大統領官邸、ICCの捜査再開要請に反発

【写真】ICCの戦争犯罪専門家カリム・カーン主任検察官/Statement of the Prosecutor of the International Criminal Court, Karim A. A. Khan QC, ICC, June 24, 2022.

【26日=東京】国際刑事裁判所(ICC)の戦争犯罪専門家カリム・カーン主任検察官(以後、カーン検察官)が「ドラッグ戦争」関連の捜査を再開するよう要請したことに対して、ドゥテルテ大統領官邸は、これまでと同様に捜査を拒む態度を示した。一方で、国際NGOや国内弁護士団体などからは歓迎の声が上がっている。

― すでに国連の技術プログラムに着手している

 6月25日、ドゥテルテ大統領官邸は、ICCの捜査再開要請について腹立たしいとのコメントを出した。同時に、マーティン・アンダナール大統領広報官は、「ドラッグ戦争」は透明性を維持しており、その上、これに関わる疑惑を晴らすために国連による3年間の技術協力プログラムにも取り組んでいるので、フィリピン政府の努力に任せるようにと述べた。さらに、互恵関係 reciprocityはICCの重要な原則であり、ICCがこの原則から外れるならば「ICCが政治的道具にすぎないことが明らかになるだけだ」と付け加えた。(Andanar added that veering away from this principle “will only reveal the politicization that has infiltrated the ICC’s ranks.”)さらに、カーン検察官や国家人権委員会に対し、国家主権を理解するようにと述べた。

― フィリピン政府による捜査延期の要請に正当性なし

 6月24日、カーン検察官は声明において、2021年11月に一時中断されたドゥテルテ大統領の「ドラッグ戦争」に関する調査を再開する権限を求める要請を、ICCの第一審裁判所裁判官へ提出したと明らかにした。

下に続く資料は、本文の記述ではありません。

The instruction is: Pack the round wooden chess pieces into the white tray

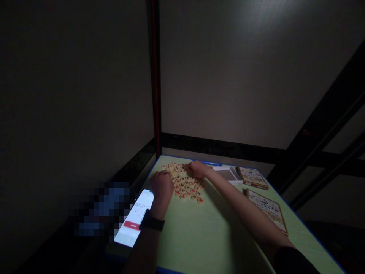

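Note:
Round wooden Chinese chess pieces (pixel 188 187) with red and dark characters lie packed side by side on the pale green table (pixel 196 232). At the left edge of the group is my left hand (pixel 162 184), closed, its fingers curled down and the fingertips hidden behind the hand. A black watch band is on that wrist. My right hand (pixel 196 169) reaches to the far side of the group. Its fingers are bent together in a pinch over the pieces there; what they hold, if anything, is too small to make out.
A lit phone (pixel 134 220) showing a running timer lies at the table's left edge. On the right are two flat printed boxes (pixel 252 177). Behind my right forearm is a white tray-like box (pixel 228 175). A blue strip (pixel 209 163) lies along the back edge, near the walls.

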The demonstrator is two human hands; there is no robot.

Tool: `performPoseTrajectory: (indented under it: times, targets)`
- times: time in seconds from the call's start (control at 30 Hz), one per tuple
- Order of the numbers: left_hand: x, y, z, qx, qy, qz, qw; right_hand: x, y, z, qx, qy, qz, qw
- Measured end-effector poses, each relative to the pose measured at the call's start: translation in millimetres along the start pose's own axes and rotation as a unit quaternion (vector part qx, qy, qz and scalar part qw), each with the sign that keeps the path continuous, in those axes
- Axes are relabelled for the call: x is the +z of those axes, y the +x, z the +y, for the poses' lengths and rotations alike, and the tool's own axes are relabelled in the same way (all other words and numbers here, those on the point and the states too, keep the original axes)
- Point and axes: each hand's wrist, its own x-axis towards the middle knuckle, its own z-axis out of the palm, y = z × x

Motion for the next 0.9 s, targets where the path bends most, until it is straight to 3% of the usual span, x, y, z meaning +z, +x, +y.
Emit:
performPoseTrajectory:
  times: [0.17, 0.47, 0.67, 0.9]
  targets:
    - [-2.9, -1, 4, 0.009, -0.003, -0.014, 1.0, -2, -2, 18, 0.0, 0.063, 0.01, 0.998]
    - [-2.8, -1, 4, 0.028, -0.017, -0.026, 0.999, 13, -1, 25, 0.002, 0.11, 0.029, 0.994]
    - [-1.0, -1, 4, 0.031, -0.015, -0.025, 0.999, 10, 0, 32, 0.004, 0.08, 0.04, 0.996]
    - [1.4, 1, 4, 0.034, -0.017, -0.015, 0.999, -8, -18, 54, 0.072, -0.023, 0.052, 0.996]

カーン検察官は、フィリピンから提供されたすべての情報、公に入手可能なその他の情報、第三者から提供された情報、さらに、すでにカーン検察官らが収集している情報を慎重かつ徹底的に検討した結果、フィリピンが要求した調査の延期は認められず、調査をできるだけ早く再開すべきだという結論に達したと述べた。

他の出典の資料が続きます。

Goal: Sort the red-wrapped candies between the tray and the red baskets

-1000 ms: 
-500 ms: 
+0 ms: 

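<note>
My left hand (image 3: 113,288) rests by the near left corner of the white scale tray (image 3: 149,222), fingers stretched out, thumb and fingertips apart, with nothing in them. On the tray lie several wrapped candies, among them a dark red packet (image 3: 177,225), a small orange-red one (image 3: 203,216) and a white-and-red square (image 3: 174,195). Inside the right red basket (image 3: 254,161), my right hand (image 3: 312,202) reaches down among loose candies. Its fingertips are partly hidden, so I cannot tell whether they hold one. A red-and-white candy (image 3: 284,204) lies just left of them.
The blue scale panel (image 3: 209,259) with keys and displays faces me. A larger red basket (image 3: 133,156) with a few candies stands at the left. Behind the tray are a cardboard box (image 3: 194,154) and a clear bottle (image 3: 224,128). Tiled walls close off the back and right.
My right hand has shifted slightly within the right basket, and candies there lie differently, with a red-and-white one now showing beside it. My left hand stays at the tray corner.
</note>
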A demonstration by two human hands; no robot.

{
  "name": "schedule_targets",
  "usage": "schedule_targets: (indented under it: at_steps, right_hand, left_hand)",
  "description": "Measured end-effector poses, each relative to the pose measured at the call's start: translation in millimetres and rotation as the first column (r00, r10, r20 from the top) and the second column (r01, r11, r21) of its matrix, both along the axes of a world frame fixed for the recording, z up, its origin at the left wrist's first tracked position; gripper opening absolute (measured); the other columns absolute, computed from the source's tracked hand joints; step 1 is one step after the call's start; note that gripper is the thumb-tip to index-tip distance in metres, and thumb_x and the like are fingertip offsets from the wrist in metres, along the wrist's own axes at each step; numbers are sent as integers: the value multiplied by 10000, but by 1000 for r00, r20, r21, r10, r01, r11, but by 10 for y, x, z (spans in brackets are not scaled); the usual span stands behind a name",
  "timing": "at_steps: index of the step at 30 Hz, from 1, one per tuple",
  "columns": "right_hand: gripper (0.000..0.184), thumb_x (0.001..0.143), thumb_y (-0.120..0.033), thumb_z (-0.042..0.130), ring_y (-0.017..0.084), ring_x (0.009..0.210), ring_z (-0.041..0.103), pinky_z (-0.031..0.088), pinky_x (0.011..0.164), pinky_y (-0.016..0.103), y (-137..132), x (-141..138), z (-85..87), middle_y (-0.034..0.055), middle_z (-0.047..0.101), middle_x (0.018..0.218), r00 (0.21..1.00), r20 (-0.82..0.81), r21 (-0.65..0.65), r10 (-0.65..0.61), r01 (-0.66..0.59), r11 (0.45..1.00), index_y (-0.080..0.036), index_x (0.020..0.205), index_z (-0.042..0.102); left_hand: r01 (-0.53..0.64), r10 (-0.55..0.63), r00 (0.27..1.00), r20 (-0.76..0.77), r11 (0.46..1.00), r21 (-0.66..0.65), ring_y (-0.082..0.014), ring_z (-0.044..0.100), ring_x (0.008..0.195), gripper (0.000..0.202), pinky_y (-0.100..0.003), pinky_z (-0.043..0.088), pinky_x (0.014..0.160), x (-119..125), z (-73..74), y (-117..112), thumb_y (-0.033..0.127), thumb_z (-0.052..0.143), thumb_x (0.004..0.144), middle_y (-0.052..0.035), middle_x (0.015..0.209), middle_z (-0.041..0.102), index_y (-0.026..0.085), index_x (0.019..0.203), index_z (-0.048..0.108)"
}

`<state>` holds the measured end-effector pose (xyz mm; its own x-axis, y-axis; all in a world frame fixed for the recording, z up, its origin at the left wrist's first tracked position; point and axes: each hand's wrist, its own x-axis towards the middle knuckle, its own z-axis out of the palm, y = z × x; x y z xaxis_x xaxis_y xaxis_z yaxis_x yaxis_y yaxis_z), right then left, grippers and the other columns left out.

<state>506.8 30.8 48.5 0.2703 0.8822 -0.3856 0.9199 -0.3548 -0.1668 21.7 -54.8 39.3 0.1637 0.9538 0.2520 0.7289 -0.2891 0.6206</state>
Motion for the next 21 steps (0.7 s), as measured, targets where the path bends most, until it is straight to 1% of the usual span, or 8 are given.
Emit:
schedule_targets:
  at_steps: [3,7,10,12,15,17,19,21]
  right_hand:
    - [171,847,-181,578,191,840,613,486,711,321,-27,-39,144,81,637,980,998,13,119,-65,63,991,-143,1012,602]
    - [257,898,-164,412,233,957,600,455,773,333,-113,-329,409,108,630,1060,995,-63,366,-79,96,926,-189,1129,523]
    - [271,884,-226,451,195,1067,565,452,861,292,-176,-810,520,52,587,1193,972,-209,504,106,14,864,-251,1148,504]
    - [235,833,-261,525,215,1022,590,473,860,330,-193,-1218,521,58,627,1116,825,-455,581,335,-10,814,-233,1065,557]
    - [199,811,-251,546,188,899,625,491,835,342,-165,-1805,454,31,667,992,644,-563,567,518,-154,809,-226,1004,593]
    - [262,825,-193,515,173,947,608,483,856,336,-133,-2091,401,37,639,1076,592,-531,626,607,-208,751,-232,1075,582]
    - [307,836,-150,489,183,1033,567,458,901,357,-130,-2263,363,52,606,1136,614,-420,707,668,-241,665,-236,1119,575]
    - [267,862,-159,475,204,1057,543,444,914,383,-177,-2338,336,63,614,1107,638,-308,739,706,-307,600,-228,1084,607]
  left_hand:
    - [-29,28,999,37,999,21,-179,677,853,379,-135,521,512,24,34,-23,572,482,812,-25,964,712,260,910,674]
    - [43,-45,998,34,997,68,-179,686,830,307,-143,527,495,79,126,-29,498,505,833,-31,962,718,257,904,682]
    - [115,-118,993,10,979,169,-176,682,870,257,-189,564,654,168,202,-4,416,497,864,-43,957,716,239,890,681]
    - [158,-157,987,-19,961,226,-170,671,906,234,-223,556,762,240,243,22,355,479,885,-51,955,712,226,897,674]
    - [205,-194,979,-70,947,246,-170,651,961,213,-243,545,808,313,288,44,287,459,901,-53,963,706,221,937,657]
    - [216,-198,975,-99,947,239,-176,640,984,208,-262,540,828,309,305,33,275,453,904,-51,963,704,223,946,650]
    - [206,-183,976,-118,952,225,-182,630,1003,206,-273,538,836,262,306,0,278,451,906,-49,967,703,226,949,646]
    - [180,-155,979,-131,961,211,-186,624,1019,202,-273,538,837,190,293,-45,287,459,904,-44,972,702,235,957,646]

 2021年に司法省は、カーン検察官らの求めに応じ、52件に関する報告書を発表した。その中で、警官に発砲したために銃殺されたと記録されていた幾人かの容疑者に関して、実際には、彼らの硝酸火薬テストは陰性だったということが明らかにされた。この報告書についてヘンリー・ロケ元大統領広報官は、52件のケースにおいてドゥテルテ大統領が殺害を指示した証拠、および、大統領が処罰しなかったという報告はなかったと述べた。

 一方カーン検察官は、フィリピン英字紙フィルスターによれば、司法省主導の調査パネルはこれまでに、国家捜査局が扱う302件、国家警察内務局が扱う52件、国家検察庁が扱う250件に関して言及したが、その調査方法さえ説明しなかったと指摘した。また、調査パネルによってICCへ送られた情報は、被害者がどのように死亡したか、手順の不備が指摘されたことについての見解や指摘が記載されているだけの「机上審査」であり、調査パネルは具体的な調査活動をしておらず、延期要請の要件を満たすものではないと断じた。

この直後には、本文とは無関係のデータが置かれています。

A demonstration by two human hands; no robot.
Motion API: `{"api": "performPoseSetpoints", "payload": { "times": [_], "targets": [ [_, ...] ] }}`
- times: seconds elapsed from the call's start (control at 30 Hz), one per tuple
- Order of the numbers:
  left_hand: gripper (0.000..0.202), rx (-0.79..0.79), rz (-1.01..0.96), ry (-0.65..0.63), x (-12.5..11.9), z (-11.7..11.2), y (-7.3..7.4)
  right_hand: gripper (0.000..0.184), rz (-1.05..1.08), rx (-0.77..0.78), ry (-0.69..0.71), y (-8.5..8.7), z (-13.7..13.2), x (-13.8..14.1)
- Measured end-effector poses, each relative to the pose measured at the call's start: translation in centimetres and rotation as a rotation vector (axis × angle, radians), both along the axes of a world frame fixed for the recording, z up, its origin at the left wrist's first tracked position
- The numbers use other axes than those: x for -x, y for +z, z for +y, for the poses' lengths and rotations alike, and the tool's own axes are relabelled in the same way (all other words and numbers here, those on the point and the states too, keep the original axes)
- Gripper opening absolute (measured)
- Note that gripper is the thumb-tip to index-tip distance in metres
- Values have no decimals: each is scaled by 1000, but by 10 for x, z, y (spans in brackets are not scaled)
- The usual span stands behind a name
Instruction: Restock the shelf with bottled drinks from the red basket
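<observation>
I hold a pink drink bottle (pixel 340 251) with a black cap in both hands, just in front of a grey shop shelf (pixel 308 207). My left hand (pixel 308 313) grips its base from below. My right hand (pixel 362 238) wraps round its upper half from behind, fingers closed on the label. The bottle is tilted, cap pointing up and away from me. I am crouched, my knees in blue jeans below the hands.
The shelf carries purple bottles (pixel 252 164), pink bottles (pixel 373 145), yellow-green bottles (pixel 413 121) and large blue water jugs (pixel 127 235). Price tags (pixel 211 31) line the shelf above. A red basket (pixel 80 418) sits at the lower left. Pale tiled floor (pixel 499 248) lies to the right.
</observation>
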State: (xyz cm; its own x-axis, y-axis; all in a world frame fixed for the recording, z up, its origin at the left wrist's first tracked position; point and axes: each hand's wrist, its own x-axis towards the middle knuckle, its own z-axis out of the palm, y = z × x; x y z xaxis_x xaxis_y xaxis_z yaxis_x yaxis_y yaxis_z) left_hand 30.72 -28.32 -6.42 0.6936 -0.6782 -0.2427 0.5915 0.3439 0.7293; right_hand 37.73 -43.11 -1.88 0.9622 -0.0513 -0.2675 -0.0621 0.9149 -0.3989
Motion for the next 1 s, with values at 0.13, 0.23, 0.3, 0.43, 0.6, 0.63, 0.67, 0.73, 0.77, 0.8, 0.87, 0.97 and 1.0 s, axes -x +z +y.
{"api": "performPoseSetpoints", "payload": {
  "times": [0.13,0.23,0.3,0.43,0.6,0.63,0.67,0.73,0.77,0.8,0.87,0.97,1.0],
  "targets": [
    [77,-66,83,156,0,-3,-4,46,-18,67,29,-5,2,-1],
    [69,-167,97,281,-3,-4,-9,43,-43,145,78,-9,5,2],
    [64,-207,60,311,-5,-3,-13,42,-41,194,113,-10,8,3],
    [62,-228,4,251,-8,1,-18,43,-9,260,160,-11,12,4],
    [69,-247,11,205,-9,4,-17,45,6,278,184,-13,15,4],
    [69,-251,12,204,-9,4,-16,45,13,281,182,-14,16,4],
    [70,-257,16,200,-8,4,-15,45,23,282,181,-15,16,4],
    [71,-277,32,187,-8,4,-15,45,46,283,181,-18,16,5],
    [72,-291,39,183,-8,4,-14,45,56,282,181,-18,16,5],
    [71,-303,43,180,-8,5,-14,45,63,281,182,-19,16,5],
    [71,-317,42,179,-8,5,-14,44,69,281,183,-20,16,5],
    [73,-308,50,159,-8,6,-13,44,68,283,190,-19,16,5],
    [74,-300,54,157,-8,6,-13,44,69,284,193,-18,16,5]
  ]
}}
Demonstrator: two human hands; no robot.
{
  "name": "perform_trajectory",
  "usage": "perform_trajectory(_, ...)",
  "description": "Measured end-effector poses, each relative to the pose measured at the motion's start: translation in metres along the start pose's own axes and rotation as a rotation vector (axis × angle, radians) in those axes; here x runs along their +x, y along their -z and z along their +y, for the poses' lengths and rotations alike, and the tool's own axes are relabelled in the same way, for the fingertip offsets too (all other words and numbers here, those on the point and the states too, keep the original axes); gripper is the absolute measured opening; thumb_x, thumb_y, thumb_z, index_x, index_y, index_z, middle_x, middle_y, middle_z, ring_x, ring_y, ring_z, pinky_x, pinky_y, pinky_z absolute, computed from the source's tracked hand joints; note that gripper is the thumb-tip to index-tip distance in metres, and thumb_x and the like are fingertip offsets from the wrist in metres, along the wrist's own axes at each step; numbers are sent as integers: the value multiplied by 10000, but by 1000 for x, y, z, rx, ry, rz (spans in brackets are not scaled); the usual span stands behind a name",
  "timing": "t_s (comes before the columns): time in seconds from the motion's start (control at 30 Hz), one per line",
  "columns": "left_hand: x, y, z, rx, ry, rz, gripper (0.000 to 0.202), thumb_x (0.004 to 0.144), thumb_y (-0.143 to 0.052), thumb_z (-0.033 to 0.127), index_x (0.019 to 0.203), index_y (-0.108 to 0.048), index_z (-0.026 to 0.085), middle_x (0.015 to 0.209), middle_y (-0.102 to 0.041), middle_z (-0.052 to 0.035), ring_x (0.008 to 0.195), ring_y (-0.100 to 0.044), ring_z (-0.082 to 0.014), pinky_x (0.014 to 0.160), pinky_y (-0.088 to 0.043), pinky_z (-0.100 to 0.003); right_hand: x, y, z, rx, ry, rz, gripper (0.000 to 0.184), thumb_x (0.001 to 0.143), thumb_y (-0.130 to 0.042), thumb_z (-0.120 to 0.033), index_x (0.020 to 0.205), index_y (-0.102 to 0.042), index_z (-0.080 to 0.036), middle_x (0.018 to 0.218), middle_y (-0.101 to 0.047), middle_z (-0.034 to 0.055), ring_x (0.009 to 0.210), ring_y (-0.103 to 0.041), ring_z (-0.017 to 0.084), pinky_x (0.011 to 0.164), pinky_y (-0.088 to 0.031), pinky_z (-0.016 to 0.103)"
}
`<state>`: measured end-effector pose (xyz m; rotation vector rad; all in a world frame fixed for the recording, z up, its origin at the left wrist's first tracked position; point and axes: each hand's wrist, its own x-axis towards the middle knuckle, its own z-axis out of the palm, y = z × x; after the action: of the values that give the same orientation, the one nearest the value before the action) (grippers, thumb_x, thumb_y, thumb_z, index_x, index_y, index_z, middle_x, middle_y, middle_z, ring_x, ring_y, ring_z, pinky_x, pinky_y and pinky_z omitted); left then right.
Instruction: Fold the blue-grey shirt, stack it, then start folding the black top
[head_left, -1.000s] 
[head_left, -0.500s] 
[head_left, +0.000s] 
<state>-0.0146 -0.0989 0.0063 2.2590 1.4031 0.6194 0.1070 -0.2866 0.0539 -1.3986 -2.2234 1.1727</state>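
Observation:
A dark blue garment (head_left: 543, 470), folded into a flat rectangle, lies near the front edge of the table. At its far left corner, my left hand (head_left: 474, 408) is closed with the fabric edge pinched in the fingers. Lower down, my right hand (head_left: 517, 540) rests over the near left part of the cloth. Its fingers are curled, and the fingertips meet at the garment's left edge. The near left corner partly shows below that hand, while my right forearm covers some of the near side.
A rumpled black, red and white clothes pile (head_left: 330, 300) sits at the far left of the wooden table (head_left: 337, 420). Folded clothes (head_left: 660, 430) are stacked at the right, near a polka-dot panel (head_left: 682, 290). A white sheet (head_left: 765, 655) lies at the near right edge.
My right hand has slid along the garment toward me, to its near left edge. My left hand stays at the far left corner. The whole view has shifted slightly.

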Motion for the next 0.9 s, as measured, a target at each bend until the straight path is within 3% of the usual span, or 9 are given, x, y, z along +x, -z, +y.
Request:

 声明においてカーン検察官は以下の点について指摘し、ICCの刑事捜査の延期を求めるフィリピン政府の要請には正当性がないと述べた。

  ・フィリピン政府から提供された情報の大半は、刑事責任の立証を求めない行政などの手続きや訴訟に関するものである。
  ・フィリピン政府の調査には、ICCが捜査対象としている2011年から2016年にダバオで起きた事件、殺人以外の犯罪、警察の公式活動以外での殺害、中・高位加害者の責任、組織的行為や国家政策などが含まれていない。
  ・わずかな例外を除き、フィリピン政府は、捜査が進行中または完了していることを立証する文書や、実施された具体的な捜査または検察の手順に関する詳細を提供することができない。
  ・第1予審判事室が調査を許可する決定の中ですでに認めているように、人道に関する罪を示す明確な証拠が存在する。自国の領土または自国民によって行われた犯罪を調査する最初の機会を有する。しかし、国家当局が行動を起こさない場合、ICCが介入しなければならない。

― 2021年11月、捜査は一時中断された

 「ドラッグ戦争」に関するICCの捜査実施の決定は、2021年9月15日だった。ICCの第一審裁判所は、2011年11月1日から2019年3月16日の間に「ドラッグ戦争」に関連してフィリピンの領域で行われた人道に対する罪の疑惑を調査する権限を、カーン検察官らの事務所に与えた。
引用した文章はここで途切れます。